In an exemplary embodiment, the mass spectrometry system 50 is an
Apex II 70e electrospray ionization Fourier transform ion cyclotron
resonance (FTICR) mass spectrometer with an actively shielded seven
telsa superconducting magnet, available from Bruker Daltonics, Inc.
of Billerica, Mass. However, persons skilled in the art will
readily recognize a wide variety of mass spectrometry systems that
may be used without departing from the scope of the present
disclosure.
FIG. 2 illustrates an exemplary system 200 in accordance with the
present disclosure. System 200 includes an infrared laser source
10, a laser interface 18 coupled to the infrared laser source 10, a
focusing lens 16 located within the laser interface 18 and an
aperture housing 60 which is located at one end of the laser
interface 18. The operation of the infrared laser 10 may be
controlled by a controller (not shown) which may send commands to
the infrared laser 10. In some embodiments, these commands could be
delivered via a TTL pulse. The laser interface 18 houses the
infrared laser beam 12, which is emitted from the infrared laser
10. As shown in FIG. 2, the emitted laser beam 12 may be directed
through a focusing lens 16 to obtain a focused infrared laser beam
14. The focusing lens 16 generally should be transparent (or nearly
transparent) at the infrared wavelength of the laser beam 12
generated by the infrared laser source 10. In an exemplary
embodiment, the focusing lens 16 can be comprised of Zinc-Selenium
having an anti-reflective outer coating.

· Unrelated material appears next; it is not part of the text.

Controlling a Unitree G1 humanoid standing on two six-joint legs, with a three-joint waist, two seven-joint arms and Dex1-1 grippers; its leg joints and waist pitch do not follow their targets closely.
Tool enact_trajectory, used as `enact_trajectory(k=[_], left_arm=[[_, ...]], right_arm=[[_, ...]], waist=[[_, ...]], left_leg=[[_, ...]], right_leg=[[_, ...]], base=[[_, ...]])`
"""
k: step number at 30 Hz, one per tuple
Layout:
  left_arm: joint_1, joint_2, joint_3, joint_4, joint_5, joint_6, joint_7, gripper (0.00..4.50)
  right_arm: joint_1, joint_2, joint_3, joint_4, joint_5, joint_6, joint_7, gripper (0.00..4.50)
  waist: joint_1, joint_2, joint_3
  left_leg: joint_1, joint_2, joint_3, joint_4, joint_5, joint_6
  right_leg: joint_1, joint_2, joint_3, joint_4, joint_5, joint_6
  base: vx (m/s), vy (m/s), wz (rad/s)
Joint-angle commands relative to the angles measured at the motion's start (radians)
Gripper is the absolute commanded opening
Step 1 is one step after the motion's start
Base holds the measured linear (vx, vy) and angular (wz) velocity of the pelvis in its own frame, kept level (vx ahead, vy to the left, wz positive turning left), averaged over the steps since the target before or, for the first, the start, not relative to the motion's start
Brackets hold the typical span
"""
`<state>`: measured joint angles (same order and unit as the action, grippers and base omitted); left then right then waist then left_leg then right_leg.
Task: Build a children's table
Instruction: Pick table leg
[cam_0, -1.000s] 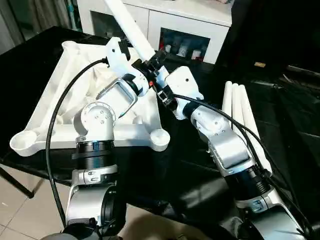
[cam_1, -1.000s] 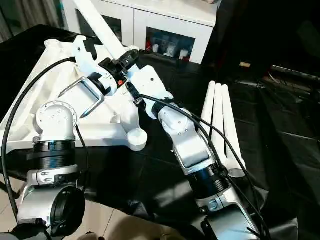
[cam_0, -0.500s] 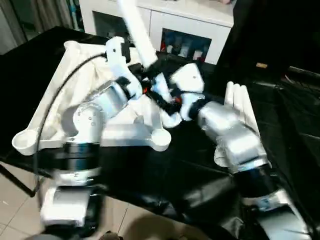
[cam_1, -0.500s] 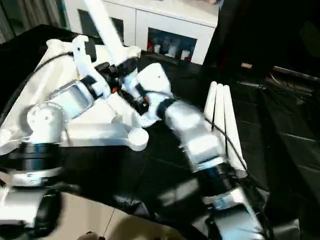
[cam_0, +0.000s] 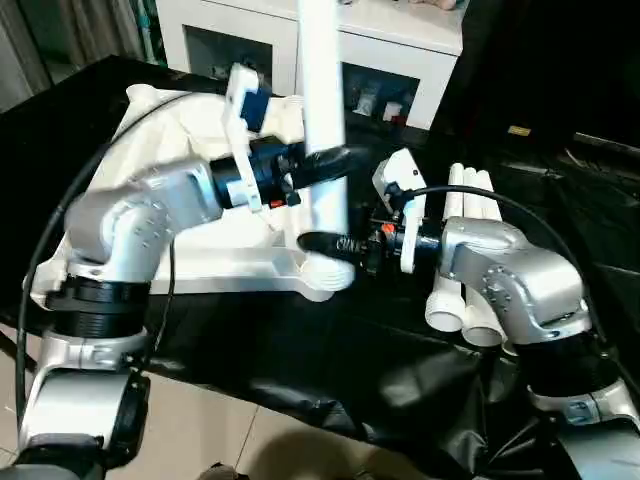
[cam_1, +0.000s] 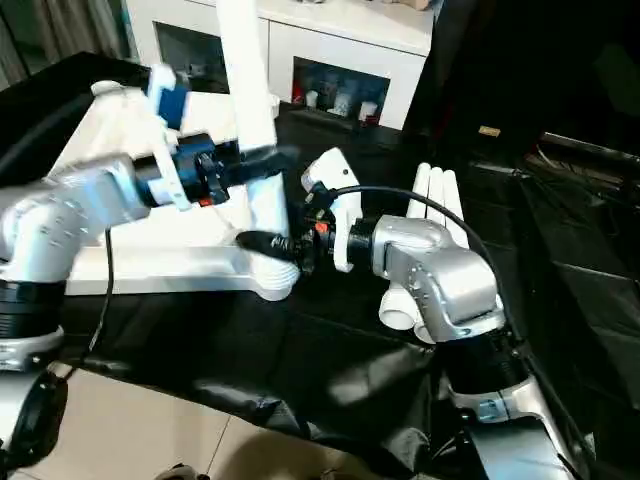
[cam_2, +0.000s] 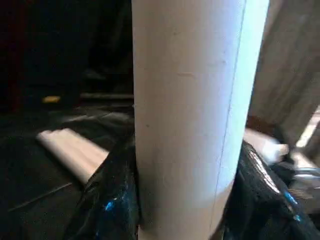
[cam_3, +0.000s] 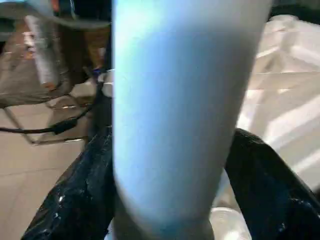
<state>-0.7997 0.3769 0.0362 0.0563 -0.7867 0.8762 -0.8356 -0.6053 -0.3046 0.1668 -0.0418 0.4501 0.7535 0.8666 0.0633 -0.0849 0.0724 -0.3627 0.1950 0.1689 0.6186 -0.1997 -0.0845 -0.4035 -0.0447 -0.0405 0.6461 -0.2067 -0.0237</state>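
The white tabletop (cam_0: 235, 263) lies upside down on the black-sheeted worktable, ribs up. One white tube leg (cam_0: 322, 80) stands upright with its lower end at the near right corner socket (cam_0: 328, 276). My left gripper (cam_0: 325, 162) is shut on the leg at mid height. Just above the socket, my right gripper (cam_0: 322, 243) is shut on the same leg from the other side. In the left wrist view the leg (cam_2: 185, 115) sits between the black fingers (cam_2: 107, 200); the right wrist view shows the leg (cam_3: 175, 110) likewise. Three more legs (cam_0: 470, 215) lie side by side to the right.
A white cabinet (cam_0: 380, 40) with glass doors stands behind the worktable. The black sheet (cam_0: 400, 360) hangs over the front edge above the tiled floor (cam_0: 200, 440). The spare legs lie close under my right forearm.
The leg has swung from a backward-left tilt to upright over the near right corner socket. Both arms swung with it; the right gripper now grips lower down.
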Motion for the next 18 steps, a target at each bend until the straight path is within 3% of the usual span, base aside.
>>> enact_trajectory(k=[1, 9, 18], left_arm=[[-0.031, 0.005, 0.004, -0.021, -0.030, 0.005, -0.049, 1.88], [-0.026, 0.008, 0.004, -0.005, -0.019, 0.006, -0.081, 1.88], [-0.026, 0.008, 0.014, 0.024, -0.020, 0.003, -0.073, 1.88]], right_arm=[[0.011, -0.024, -0.001, -0.022, 0.021, 0.038, 0.013, 2.86], [0.014, -0.030, -0.009, -0.033, 0.042, 0.077, 0.016, 2.07], [0.018, -0.017, -0.021, -0.043, 0.059, 0.095, -0.008, 1.98]], waist=[[0.006, 0.025, -0.076], [0.008, 0.026, -0.078], [0.011, 0.025, -0.078]], left_leg=[[0.009, 0.029, -0.005, -0.072, -0.067, -0.033], [0.008, 0.029, -0.005, -0.072, -0.061, -0.040], [0.008, 0.030, -0.005, -0.072, -0.062, -0.044]], right_leg=[[0.068, -0.079, 0.051, -0.065, -0.009, -0.218], [0.069, -0.080, 0.050, -0.063, 0.002, -0.214], [0.069, -0.081, 0.049, -0.063, -0.007, -0.208]], base=[[0.000, 0.000, 0.00], [0.000, 0.000, 0.00], [0.000, 0.000, 0.00]])
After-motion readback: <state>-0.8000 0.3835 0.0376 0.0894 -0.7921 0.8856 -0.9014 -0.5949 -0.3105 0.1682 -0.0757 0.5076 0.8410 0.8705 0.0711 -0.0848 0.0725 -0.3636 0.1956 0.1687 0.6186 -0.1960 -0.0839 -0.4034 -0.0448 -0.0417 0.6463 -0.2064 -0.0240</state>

In some exemplary
embodiments, the focusing lens 16 may be a 5" focal length
plano-convex lens, such as those which are available from II-VI
Incorporated of Saxonburg, Pa.
The aperture housing 60 has an orifice 62 that, in a preferred
embodiment, is aligned with the inner diameter (not shown) of the
infrared waveguide 20. The aperture housing 60 can protect the
entrance end (i.e., proximal end 22) of the infrared waveguide 20
from being damaged by the high-energy focused infrared laser beam
14 when the beam 14 is misaligned or not properly focused.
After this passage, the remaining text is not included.